Secondly, the pool of respondents features a diverse group of females, which is good for comparing violence in different layers of society. However, the number of interviewed women is very low, being only 16 representatives. This factor does not serve towards creating accuracy of results. Another weakness of the article is that the discussion part does not have much information about the ways of how nurses can psychologically help such patients. The general guidelines feature medical procedures targeted at healing skin and other body parts affected by violent actions.
Addressing the Conservation Model
The literature review of the article features the Conservation Model and four fundamental elements that it includes, being the conservation of energy, as well as structural, personal, and social integrity (Masters, 2015, p. 142). Although the model is the central concept of the study, it is not described fully in the article. Of course, the part discussing the results associates them with these four elements, explaining how the theory is applied in practice. However, while the actions harming the integrity and energy resources are mentioned, there is little explanation of what nurses should do, although this knowledge is also a part of the Conservation Model theory (Fawcett & DeSanto-Madeya, 2013, p. 113).

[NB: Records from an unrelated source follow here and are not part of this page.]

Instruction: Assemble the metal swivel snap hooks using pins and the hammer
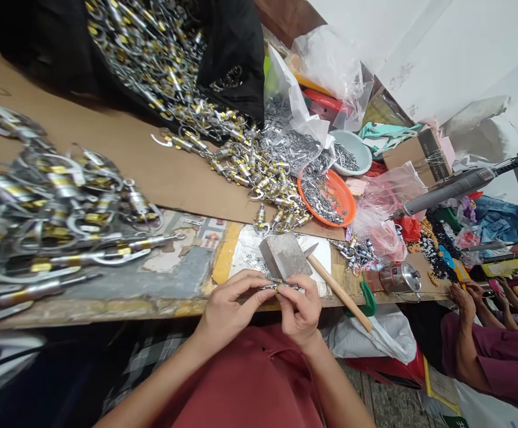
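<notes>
My left hand [234, 300] and my right hand [301, 309] meet at the front edge of the bench, fingertips pinched on a small slim metal piece [278, 286]. Its exact kind is too small to tell, and my fingers cover much of it. Just beyond my fingers sits a grey metal block [286, 254]. Beside the block lies a hammer with a wooden handle [339, 291], its handle sticking out over the bench edge. Small flat metal parts [252, 258] lie on a white sheet left of the block.
Piled silver-and-yellow metal assemblies [63, 196] cover the left; more spill from a black bag [236, 53]. An orange dish [348, 199] and a pale bowl [361, 151] hold small parts. A grey electric screwdriver [446, 193] hangs right, near a metal pot [399, 278] and a co-worker's hand [463, 303].
</notes>
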A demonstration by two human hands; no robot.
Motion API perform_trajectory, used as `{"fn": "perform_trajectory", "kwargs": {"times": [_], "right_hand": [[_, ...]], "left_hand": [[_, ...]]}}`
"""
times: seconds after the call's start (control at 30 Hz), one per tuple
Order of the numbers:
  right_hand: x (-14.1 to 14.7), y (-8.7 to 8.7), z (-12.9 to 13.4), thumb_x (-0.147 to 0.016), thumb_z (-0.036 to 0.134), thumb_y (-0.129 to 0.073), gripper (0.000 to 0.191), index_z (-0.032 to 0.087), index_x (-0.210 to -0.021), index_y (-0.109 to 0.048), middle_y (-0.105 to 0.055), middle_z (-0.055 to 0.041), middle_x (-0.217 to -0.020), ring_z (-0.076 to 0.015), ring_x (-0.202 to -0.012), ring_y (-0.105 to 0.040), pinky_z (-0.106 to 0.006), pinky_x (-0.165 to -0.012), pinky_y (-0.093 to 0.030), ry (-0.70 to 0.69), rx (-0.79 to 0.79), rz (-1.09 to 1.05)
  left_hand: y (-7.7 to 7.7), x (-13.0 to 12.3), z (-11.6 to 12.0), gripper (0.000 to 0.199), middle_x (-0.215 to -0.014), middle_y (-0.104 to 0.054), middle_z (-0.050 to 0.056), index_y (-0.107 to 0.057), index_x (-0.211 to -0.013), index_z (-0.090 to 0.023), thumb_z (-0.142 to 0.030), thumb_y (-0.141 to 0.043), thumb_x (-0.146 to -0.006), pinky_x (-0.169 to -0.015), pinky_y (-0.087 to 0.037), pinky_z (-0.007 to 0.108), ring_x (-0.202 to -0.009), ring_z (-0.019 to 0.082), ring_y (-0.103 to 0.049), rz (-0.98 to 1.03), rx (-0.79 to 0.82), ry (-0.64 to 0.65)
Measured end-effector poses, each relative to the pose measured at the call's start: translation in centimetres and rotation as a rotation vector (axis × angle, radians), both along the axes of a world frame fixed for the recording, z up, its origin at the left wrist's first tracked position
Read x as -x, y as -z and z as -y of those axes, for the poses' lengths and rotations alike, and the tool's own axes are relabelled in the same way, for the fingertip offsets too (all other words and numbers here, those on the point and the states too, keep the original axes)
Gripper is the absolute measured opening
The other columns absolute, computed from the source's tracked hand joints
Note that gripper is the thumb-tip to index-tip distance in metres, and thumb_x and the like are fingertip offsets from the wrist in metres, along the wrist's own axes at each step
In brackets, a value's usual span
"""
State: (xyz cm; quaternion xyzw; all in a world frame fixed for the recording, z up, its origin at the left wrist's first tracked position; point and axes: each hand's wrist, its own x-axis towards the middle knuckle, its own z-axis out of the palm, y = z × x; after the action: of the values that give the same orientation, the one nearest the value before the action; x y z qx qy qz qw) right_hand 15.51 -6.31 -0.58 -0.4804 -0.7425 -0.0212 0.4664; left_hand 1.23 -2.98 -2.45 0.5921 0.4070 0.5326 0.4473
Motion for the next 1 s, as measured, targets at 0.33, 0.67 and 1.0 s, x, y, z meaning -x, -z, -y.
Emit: {"fn": "perform_trajectory", "kwargs": {"times": [0.33, 0.67, 1.0], "right_hand": [[-0.3, -0.1, -0.2, -0.084, 0.014, -0.053, 0.020, 0.023, -0.100, -0.062, -0.059, -0.0054, -0.088, -0.0174, -0.084, -0.057, -0.035, -0.073, -0.051, -0.038, 0.022, -0.003], [-0.7, -2.4, 0.1, -0.080, 0.015, -0.063, 0.018, 0.021, -0.096, -0.061, -0.065, -0.0050, -0.082, -0.0158, -0.074, -0.063, -0.029, -0.065, -0.054, -0.106, 0.071, -0.091], [-1.4, -4.9, 0.3, -0.080, 0.018, -0.065, 0.010, 0.019, -0.091, -0.065, -0.069, -0.0060, -0.082, -0.0137, -0.073, -0.066, -0.023, -0.066, -0.057, -0.233, 0.054, -0.042]], "left_hand": [[-0.2, 0.1, -0.1, 0.012, -0.073, -0.068, 0.003, -0.072, -0.065, -0.021, -0.028, -0.064, -0.069, -0.066, -0.052, 0.025, -0.069, 0.017, -0.064, 0.001, 0.073, 0.012], [-2.6, 0.7, -0.1, 0.013, -0.072, -0.069, 0.004, -0.074, -0.063, -0.022, -0.028, -0.065, -0.069, -0.064, -0.053, 0.023, -0.069, 0.017, -0.066, 0.019, 0.144, 0.084], [-4.4, 1.7, 0.5, 0.023, -0.074, -0.070, 0.004, -0.074, -0.071, -0.020, -0.023, -0.053, -0.081, -0.062, -0.053, 0.020, -0.068, 0.015, -0.066, -0.150, -0.131, 0.150]]}}
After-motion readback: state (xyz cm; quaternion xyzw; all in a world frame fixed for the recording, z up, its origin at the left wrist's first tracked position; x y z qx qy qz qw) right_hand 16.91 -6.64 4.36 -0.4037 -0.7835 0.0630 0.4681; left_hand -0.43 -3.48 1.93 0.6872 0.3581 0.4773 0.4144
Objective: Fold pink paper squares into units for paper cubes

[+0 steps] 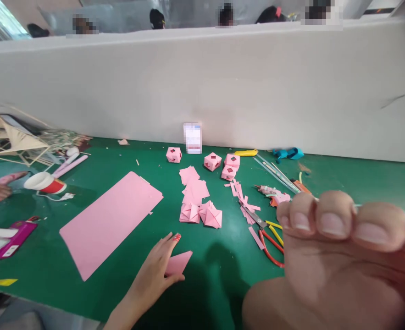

One of the most important principles that can be derived from the article is that victims of domestic violence are often psychologically vulnerable and require a special approach from nurses. The latter must understand that all their treatment procedures represent the direct interaction in the patients’ world. They must be extremely delicate and responsive in order not to make any more psychological damage. The treatment plan should include procedures targeted at sustaining all four elements of conservation regarding each patient’s health. Some of the most important actions should be associated with renewing an energy level of a domestic violence victim.
According to the article, the lack of sleep and poor nutrition are the most common problems. A nurse should ensure such patient is following a daily schedule of sleeping and eating, as it helps to improve the overall physical state. Other procedures should be targeted at restoring patients’ self-confidence.
The article has left me with an understanding that violence against people is much more destructive than I used to think. It affects many levels of people’s health and damages the integrity that women have with society and themselves. Nurses should be extremely careful when approaching such patient to prevent any further damage to their mental health.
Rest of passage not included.